◆ **WHAT THE TASK ASKS**
Filter this data down to the lines that hold "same", and copy them.

◆ **RECORDED INFORMATION**
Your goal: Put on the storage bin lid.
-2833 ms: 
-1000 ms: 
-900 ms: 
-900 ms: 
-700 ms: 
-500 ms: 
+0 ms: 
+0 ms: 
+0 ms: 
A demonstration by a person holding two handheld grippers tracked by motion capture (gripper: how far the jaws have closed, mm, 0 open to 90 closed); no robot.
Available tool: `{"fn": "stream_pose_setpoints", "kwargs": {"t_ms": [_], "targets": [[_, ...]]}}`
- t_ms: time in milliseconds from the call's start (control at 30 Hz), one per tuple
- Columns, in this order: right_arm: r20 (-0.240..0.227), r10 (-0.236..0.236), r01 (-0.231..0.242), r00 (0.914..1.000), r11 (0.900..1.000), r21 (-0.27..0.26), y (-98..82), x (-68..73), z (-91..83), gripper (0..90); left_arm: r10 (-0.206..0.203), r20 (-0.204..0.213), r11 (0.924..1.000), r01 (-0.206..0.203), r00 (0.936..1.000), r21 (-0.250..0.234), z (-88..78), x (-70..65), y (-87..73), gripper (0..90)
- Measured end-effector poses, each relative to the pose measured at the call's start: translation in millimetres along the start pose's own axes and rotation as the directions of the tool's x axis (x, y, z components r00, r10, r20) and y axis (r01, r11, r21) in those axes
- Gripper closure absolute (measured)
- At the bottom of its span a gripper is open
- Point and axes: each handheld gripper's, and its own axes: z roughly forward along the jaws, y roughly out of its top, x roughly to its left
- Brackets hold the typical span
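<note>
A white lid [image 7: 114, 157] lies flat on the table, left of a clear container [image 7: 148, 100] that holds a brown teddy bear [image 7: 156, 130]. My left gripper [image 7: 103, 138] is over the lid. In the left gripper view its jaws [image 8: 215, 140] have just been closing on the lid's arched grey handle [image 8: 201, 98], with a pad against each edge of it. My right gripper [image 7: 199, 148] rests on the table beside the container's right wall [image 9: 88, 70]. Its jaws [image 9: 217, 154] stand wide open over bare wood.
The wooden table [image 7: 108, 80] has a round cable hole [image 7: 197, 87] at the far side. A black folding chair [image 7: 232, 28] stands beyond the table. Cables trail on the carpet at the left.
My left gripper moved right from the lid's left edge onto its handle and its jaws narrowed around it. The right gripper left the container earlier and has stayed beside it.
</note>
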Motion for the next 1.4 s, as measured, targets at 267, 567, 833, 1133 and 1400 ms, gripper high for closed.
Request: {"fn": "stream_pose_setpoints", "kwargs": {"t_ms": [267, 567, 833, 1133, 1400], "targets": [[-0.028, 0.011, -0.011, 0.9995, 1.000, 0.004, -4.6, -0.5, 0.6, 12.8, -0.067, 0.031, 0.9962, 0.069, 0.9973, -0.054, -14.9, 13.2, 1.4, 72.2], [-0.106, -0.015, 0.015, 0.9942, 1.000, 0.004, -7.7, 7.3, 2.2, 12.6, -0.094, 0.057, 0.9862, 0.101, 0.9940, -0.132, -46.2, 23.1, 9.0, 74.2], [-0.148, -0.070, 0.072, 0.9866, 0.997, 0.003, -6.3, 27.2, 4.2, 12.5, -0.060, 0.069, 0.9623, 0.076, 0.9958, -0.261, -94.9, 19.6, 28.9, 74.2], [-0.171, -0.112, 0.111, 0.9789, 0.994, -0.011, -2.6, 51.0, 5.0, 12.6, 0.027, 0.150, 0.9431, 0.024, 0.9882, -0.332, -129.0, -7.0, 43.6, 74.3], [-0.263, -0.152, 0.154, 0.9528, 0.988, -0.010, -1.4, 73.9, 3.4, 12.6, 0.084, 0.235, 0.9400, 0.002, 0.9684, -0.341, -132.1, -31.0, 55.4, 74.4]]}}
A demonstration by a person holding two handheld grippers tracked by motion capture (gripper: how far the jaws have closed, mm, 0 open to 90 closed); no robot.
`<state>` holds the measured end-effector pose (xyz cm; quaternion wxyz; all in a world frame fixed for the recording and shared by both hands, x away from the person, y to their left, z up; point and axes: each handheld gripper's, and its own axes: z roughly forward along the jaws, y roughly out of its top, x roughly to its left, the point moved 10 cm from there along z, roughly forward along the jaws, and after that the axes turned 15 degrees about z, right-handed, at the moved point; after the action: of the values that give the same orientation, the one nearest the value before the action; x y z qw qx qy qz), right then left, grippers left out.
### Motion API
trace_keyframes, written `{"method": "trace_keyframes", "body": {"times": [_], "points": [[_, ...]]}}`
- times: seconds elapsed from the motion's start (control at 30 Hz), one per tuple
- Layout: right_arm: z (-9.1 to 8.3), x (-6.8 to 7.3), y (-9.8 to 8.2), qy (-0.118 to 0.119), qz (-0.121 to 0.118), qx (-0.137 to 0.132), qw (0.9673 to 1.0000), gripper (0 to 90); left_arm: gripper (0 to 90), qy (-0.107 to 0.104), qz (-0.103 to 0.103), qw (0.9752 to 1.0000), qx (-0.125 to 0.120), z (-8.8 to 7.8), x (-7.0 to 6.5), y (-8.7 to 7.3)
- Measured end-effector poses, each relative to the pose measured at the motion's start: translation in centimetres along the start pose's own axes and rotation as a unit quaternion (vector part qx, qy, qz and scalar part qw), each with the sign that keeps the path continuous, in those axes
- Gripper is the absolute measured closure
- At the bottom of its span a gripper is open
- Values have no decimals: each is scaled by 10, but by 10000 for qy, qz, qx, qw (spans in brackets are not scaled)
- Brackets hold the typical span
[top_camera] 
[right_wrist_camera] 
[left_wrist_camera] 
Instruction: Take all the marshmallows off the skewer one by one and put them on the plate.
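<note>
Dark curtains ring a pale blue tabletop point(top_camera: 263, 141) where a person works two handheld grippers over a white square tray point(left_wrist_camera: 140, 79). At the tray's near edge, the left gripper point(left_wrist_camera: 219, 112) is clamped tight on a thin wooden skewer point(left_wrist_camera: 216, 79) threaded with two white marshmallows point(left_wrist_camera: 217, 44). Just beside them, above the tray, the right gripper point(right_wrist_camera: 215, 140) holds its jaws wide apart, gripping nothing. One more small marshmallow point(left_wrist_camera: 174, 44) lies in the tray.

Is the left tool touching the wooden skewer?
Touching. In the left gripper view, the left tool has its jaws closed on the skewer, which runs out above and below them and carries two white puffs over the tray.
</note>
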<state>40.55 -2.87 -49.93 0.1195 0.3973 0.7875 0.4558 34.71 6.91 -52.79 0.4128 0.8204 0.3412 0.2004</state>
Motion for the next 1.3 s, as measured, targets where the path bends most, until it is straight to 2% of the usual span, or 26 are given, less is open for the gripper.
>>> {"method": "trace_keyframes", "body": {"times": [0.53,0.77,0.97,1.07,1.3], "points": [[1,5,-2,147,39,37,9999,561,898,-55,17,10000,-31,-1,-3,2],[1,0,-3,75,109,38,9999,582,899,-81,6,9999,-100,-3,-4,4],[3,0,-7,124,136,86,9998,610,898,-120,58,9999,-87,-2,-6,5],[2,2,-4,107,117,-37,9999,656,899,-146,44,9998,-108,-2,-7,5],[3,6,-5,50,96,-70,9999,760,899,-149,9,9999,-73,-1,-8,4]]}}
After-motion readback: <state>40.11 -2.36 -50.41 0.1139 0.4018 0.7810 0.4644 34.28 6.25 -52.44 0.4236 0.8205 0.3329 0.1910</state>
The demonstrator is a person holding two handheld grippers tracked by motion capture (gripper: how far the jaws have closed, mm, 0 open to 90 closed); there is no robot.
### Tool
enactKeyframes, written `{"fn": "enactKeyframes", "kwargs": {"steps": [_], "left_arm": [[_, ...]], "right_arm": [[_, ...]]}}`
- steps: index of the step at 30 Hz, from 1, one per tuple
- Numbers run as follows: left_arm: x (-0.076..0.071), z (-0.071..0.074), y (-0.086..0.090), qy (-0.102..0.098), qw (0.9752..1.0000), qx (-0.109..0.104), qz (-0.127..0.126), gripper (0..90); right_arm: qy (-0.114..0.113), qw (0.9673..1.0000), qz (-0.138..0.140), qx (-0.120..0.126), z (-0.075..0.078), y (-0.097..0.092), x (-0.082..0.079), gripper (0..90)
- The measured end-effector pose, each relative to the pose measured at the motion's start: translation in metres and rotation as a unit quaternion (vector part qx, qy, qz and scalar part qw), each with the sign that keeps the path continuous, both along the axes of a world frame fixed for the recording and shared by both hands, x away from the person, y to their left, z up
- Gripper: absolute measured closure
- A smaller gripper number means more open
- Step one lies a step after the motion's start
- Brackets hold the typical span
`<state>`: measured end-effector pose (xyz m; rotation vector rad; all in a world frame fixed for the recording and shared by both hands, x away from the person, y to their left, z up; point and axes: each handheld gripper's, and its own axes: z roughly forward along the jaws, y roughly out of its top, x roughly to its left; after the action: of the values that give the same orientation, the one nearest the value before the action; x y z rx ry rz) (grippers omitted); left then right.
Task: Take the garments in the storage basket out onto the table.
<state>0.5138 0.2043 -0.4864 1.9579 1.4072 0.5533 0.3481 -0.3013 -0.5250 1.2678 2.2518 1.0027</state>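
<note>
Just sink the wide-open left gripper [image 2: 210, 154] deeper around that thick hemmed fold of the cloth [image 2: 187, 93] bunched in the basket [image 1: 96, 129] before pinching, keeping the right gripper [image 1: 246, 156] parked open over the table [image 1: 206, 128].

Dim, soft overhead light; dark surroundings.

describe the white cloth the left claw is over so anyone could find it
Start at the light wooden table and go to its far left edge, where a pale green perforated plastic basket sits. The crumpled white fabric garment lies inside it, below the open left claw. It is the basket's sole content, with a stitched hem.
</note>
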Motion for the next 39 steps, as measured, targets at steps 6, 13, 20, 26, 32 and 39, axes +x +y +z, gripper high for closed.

◆ **WRITTEN RESPONSE**
`<state>` holds the measured end-effector pose (xyz cm; quaternion wxyz; all in a world frame fixed for the recording and shared by both hands, x away from the person, y to their left, z up; point and axes: each handheld gripper's, and its own axes: z roughly forward along the jaws, y roughly out of its top, x roughly to its left, the point moved 10 cm from there along z, roughly forward along the jaws, and after that the axes turned 15 degrees about z, right-handed, at the moved point; after the action: of the values that give the same orientation, the one nearest the value before the action; x y z qw qx qy qz), right then left, grippers left out.
`<state>`: measured end-effector pose (xyz m; rotation vector rad; all in a world frame fixed for the recording and shared by both hands, x away from the person, y to their left, z up; point and axes: each handheld gripper's, and its own axes: z roughly forward along the jaws, y roughly out of its top, x roughly to its left; after the action: of the values that give the same orientation, the one nearest the value before the action; x y z rx ry rz) (grippers omitted); left then right.

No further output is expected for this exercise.